> [WORK TO COMPLETE]
Where the string "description" occurs in a line of the data below, that line should be copied.

(Records from a collection)
═══
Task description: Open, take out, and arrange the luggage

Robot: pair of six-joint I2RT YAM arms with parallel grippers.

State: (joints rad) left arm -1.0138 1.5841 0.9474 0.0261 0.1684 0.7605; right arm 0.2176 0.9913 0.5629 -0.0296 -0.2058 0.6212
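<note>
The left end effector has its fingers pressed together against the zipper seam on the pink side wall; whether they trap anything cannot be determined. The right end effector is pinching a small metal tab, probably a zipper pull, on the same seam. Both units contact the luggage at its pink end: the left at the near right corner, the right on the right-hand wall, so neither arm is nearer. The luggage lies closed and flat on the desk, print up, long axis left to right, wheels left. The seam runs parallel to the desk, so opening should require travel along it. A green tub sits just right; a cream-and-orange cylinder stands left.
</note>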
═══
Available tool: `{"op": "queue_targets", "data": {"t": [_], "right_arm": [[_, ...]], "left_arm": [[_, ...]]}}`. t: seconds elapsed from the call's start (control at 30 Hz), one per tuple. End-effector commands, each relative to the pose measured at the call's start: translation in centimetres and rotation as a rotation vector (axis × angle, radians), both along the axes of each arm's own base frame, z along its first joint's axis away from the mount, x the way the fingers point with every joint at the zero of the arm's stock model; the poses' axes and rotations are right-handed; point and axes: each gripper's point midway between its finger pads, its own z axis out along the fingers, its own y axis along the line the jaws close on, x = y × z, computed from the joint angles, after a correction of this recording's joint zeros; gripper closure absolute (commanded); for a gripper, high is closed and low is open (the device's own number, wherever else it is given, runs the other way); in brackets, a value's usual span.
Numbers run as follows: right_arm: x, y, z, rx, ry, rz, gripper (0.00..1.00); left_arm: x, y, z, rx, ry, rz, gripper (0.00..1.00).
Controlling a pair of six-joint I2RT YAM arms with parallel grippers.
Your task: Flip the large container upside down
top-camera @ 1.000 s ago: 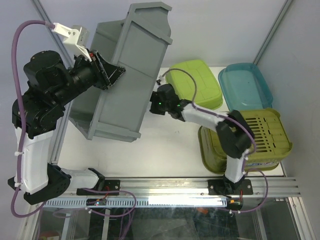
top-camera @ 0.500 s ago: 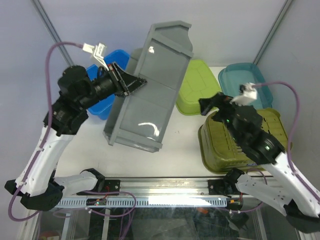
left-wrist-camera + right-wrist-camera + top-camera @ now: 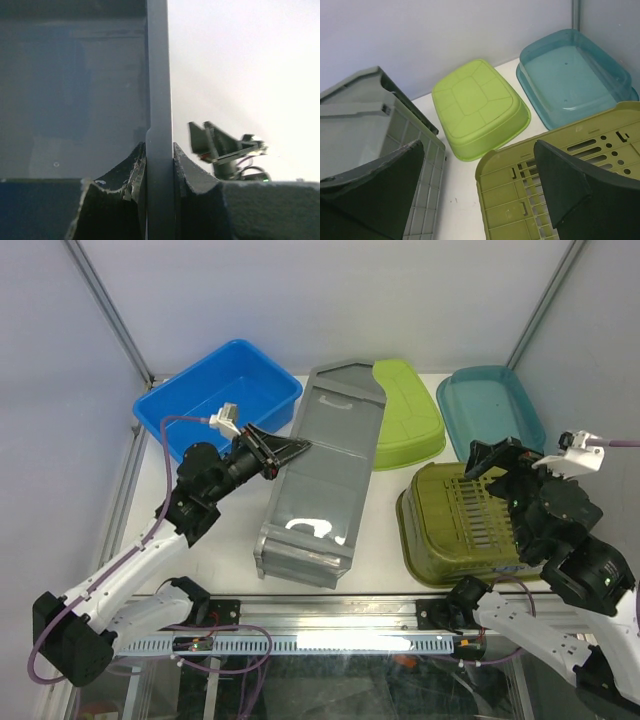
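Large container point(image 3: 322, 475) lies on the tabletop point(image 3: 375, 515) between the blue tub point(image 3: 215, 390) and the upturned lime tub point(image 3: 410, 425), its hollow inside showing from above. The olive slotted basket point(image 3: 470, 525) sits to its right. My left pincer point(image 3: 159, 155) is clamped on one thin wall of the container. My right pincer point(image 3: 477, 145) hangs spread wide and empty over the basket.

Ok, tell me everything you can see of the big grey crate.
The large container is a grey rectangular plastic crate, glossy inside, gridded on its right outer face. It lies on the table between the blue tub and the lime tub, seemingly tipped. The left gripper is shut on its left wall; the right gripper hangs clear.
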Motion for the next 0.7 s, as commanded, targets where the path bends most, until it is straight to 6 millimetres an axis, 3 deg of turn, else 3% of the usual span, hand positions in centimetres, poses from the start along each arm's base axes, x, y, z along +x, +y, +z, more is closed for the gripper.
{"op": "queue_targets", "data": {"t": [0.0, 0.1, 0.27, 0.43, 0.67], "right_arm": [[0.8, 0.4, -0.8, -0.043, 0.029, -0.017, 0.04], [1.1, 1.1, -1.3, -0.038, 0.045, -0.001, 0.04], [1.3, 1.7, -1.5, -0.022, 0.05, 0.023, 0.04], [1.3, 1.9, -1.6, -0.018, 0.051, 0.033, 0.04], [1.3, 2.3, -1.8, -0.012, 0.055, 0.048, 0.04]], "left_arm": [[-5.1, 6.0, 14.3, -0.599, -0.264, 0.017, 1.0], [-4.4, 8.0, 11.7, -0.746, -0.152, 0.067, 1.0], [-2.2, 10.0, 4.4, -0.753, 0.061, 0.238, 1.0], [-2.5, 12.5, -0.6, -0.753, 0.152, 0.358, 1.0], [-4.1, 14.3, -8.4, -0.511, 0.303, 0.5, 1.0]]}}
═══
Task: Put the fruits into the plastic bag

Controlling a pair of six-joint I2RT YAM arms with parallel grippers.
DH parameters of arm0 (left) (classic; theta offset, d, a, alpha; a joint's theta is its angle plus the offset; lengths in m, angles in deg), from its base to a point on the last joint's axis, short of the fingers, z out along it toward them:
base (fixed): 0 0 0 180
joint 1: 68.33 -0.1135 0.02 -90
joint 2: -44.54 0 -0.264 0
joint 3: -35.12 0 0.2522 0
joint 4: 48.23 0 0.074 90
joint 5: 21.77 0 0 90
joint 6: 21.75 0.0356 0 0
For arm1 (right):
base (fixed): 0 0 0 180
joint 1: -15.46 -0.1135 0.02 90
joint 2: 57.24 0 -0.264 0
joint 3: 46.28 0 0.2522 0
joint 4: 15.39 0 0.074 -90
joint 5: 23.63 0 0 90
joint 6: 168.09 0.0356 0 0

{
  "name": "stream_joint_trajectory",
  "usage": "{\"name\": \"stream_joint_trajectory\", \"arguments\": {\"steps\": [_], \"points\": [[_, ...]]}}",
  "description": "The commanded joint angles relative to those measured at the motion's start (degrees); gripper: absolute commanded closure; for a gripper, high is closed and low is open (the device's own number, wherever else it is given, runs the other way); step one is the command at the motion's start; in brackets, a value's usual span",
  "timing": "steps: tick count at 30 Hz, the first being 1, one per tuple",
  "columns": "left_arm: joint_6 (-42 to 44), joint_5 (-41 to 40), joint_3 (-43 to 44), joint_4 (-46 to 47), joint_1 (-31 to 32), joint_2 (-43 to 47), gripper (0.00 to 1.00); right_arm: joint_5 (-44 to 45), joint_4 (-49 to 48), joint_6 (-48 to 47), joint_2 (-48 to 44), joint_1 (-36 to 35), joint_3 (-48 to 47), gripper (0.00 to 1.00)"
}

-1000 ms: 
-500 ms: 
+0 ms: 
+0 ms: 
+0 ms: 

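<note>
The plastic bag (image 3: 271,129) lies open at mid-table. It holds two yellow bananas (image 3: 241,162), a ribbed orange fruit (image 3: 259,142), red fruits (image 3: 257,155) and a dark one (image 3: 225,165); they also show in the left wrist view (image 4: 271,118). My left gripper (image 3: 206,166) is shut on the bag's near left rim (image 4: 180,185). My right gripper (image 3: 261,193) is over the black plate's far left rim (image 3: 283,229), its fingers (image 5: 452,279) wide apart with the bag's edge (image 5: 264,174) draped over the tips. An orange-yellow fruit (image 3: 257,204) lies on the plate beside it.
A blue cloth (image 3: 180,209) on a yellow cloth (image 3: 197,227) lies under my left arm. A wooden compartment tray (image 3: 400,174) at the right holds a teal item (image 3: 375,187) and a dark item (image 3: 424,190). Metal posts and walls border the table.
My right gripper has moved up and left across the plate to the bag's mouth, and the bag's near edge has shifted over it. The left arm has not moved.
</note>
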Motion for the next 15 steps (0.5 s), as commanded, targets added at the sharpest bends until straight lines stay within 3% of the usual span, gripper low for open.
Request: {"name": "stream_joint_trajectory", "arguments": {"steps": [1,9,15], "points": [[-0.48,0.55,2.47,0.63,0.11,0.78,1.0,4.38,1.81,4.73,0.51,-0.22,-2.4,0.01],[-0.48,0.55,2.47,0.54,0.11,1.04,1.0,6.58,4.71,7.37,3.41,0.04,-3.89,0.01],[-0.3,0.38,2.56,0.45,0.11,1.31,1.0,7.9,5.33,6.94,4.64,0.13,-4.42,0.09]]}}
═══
> [ANSWER TO THIS EXERCISE]
Task description: Open, take out, and arrange the luggage
  "description": "The commanded joint angles relative to those measured at the motion's start (degrees); gripper: absolute commanded closure; for a gripper, high is closed and low is open (the device's own number, wherever else it is given, runs the other way); step one is the command at the motion's start; in brackets, a value's usual span",

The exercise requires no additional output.